WHAT IS NEEDED:
For the data that follows, print the line with "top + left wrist", the line with "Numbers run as", and all lines between them, exactly as they stand. Omit pictures and add nothing.
--------
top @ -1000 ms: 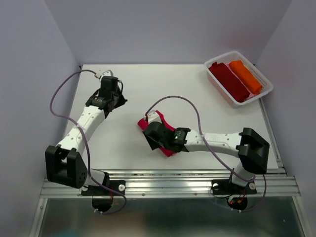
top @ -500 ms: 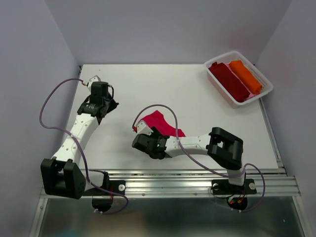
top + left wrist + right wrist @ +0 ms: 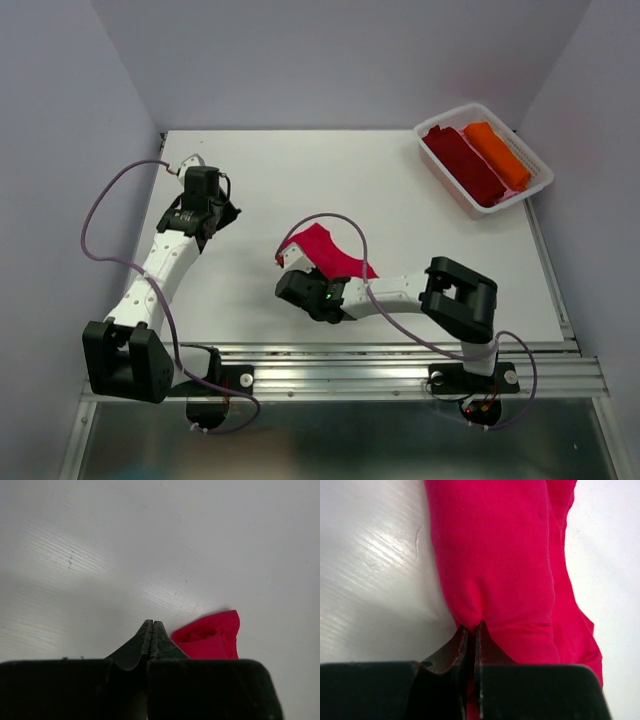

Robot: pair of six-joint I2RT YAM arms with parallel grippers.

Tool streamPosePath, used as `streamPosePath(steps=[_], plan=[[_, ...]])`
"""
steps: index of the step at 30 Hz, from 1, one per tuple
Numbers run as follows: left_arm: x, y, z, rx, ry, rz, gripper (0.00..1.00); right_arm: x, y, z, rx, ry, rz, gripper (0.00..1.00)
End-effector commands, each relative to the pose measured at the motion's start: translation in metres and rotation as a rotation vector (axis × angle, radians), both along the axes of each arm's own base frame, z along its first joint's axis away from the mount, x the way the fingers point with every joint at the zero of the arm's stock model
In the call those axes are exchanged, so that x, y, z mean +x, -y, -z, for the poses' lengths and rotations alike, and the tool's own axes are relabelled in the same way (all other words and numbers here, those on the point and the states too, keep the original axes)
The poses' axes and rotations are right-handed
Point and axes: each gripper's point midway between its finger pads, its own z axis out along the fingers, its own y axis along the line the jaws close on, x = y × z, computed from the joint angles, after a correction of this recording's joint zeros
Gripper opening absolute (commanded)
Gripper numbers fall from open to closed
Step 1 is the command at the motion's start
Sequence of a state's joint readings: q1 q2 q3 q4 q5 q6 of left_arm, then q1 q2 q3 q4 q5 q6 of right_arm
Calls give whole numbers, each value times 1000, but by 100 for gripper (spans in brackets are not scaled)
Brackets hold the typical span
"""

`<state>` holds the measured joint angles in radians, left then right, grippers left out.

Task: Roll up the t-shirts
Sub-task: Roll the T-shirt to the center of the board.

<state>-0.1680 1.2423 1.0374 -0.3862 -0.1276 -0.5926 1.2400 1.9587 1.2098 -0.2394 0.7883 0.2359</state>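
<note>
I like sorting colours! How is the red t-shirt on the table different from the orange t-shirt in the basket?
The red t-shirt lies loosely bunched on the table; the orange t-shirt sits neatly rolled in the white basket. The right claw pinches the red t-shirt; no claw is near the orange t-shirt. Both are plain cloth.

White desk (image 3: 400, 200), matte; fine ribbing and soft glare streaks show on it in wrist views. Pale lavender-grey walls close it in: back wall (image 3: 340, 60), left wall (image 3: 50, 200), right wall (image 3: 610, 220). Brushed aluminium rail (image 3: 340, 378) along near desk edge. Below rail, dark greenish translucent panel (image 3: 340, 440). Light even, diffuse; shadows soft.
</note>
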Motion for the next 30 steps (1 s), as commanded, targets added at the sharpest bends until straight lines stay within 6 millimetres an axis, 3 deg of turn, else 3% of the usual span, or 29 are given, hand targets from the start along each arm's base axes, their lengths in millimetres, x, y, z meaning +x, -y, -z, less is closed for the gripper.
streamPosePath(steps=[1,7,13,14,22,30], plan=[[-1,0,-3,-8,24,3,4,-8,-29,-32,295,-141,-71,1],[-2,2,-3,-11,25,17,4,-21,-40,-52,504,-309,-128,1],[-4,3,-2,-10,23,25,4,-29,-48,-56,668,-496,-166,1],[-4,2,-1,-9,22,26,4,-38,-51,-57,694,-554,-202,1],[-7,5,2,-3,14,60,4,-37,-53,-72,908,-748,-254,1],[-13,10,12,-11,7,82,2,-26,-43,-67,1013,-877,-240,1]])
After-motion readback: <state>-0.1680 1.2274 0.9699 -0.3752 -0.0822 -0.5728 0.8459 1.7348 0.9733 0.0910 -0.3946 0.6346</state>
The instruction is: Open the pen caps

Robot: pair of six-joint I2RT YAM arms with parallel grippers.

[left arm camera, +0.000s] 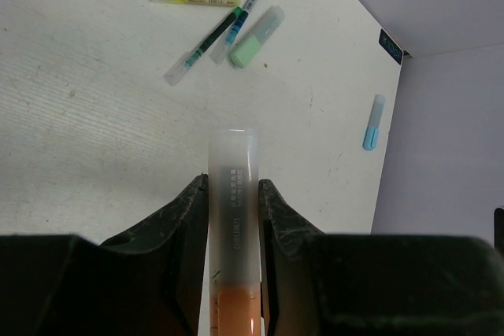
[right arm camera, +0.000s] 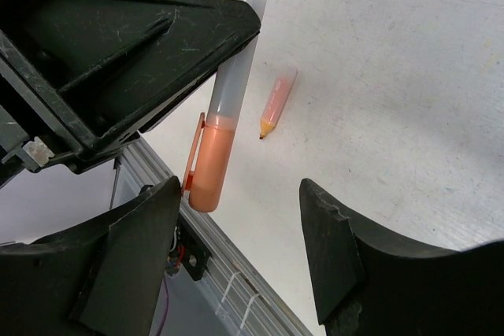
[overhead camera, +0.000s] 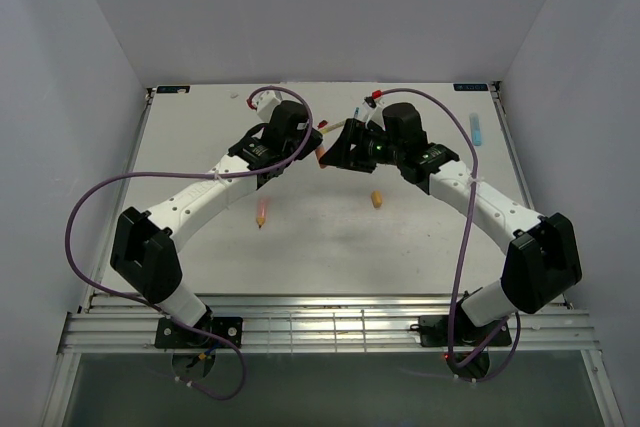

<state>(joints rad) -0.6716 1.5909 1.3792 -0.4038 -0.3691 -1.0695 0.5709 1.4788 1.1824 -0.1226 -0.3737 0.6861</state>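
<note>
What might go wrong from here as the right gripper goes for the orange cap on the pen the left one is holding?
1. The orange cap sits nearer one finger of the open right gripper, not centred. Closing may shove the pen sideways or catch the clip.
2. The left gripper pinches only the smooth translucent barrel. A pull could slide the whole pen out instead of freeing the cap.

One orange highlighter is raised off the desk, with one fitted orange cap. Beyond its clear end lie five pens in a cluster. Farther right of it lies one pale blue pen. Near it on the desk are one uncapped orange pen and one loose orange cap.
</note>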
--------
ANSWER TO THIS EXERCISE:
top + left wrist + right wrist @ +0 ms: 

Robot: pair of six-joint I2RT YAM arms with parallel grippers.

Tool streamPosePath, used as `streamPosePath(steps=[_], plan=[[_, ...]])`
"""
steps: index of the step at 30 Hz, from 1, one per tuple
Numbers run as follows: left_arm: x, y, z, rx, ry, rz, gripper (0.00..1.00); right_arm: x, y, z, rx, ry, rz, gripper (0.00..1.00)

No additional work remains on the exercise.